-- Input data follows --
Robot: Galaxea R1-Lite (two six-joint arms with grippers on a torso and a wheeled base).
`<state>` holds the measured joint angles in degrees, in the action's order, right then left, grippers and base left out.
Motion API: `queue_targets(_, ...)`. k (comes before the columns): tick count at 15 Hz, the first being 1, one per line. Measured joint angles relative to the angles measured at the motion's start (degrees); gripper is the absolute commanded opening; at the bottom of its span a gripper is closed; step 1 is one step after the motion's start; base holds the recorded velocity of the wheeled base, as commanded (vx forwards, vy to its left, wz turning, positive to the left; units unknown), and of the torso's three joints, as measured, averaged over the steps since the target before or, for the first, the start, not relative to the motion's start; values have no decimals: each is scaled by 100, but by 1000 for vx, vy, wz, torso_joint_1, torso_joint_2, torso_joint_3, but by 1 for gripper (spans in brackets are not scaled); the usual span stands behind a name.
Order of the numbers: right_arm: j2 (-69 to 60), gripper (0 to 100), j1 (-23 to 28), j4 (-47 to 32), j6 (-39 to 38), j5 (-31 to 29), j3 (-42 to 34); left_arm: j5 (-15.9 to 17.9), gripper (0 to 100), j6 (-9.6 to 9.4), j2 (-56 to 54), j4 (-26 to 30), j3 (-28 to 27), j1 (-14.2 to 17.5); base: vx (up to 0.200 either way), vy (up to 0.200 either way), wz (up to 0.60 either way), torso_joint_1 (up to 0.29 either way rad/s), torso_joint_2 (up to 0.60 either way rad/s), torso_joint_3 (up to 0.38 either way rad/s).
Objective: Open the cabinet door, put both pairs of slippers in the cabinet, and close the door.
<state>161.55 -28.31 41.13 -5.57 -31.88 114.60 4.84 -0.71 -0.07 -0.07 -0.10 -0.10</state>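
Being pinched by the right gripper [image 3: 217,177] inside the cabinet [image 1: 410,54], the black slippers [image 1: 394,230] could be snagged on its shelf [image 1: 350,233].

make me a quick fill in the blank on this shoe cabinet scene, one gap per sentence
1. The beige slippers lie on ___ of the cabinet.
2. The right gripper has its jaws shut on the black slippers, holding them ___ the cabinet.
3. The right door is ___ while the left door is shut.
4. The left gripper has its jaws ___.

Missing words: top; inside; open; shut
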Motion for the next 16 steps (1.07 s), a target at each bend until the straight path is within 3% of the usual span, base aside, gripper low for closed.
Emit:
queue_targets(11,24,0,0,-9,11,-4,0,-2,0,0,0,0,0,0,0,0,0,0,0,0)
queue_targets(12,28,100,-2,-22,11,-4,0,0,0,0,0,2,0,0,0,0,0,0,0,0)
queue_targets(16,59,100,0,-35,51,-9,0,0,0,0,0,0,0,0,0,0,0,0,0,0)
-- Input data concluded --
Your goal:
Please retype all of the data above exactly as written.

Completed exercise:
Robot: Galaxea R1-Lite (two six-joint arms with grippers on a torso and a wheeled base).
`<state>` holds the measured joint angles in degrees, in the action's order, right then left, grippers and base left out.
Motion API: `queue_targets(_, ...)`. k (comes before the columns): tick count at 15 Hz, the first being 1, one per line. Measured joint angles relative to the angles measured at the motion's start (degrees); gripper is the absolute commanded opening; at the bottom of its span a gripper is closed; step 1 is one step after the motion's start; base holds the recorded velocity of the wheeled base, as commanded (vx forwards, vy to its left, wz turning, positive to the left; units unknown), and of the torso's three joints, as measured, averaged over the steps since the target before or, for the first, the start, not relative to the motion's start; values have no decimals: each is scaled by 100, but by 1000 for vx, vy, wz, torso_joint_1, torso_joint_2, torso_joint_3, but by 1 for gripper (spans in brackets are not scaled); the usual span stands behind a name.
Order of the numbers: right_arm: j2 (-69 to 60), gripper (0 to 100), j1 (-23 to 28), j4 (-47 to 32), j6 (-39 to 38), j5 (-31 to 29), j3 (-42 to 34); left_arm: j5 (-15.9 to 17.9), gripper (0 to 100), j6 (-9.6 to 9.4), j2 (-56 to 54), j4 (-26 to 30), j3 (-28 to 27), j1 (-14.2 to 17.5); base: vx (up to 0.200 either way), vy (up to 0.200 either way), wz (up to 0.60 either way), torso_joint_1 (up to 0.29 either way rad/s), torso_joint_2 (up to 0.60 either way rad/s), torso_joint_3 (up to 0.38 either way rad/s).
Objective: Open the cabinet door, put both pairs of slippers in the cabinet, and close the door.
<state>161.55 -28.31 41.13 -5.57 -31.88 114.60 4.84 -0.71 -0.07 -0.07 -0.10 -0.10</state>
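Being pinched by the right gripper [image 3: 217,177] inside the cabinet [image 1: 410,54], the black slippers [image 1: 394,230] could be snagged on its shelf [image 1: 350,233].

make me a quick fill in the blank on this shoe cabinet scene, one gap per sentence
1. The beige slippers lie on ___ of the cabinet.
2. The right gripper has its jaws shut on the black slippers, holding them ___ the cabinet.
3. The right door is ___ while the left door is shut.
4. The left gripper has its jaws ___.

Missing words: top; inside; open; shut
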Motion for the next 16 steps (1.07 s), a target at each bend until the straight path is within 3% of the usual span, base aside, gripper low for closed.
Emit:
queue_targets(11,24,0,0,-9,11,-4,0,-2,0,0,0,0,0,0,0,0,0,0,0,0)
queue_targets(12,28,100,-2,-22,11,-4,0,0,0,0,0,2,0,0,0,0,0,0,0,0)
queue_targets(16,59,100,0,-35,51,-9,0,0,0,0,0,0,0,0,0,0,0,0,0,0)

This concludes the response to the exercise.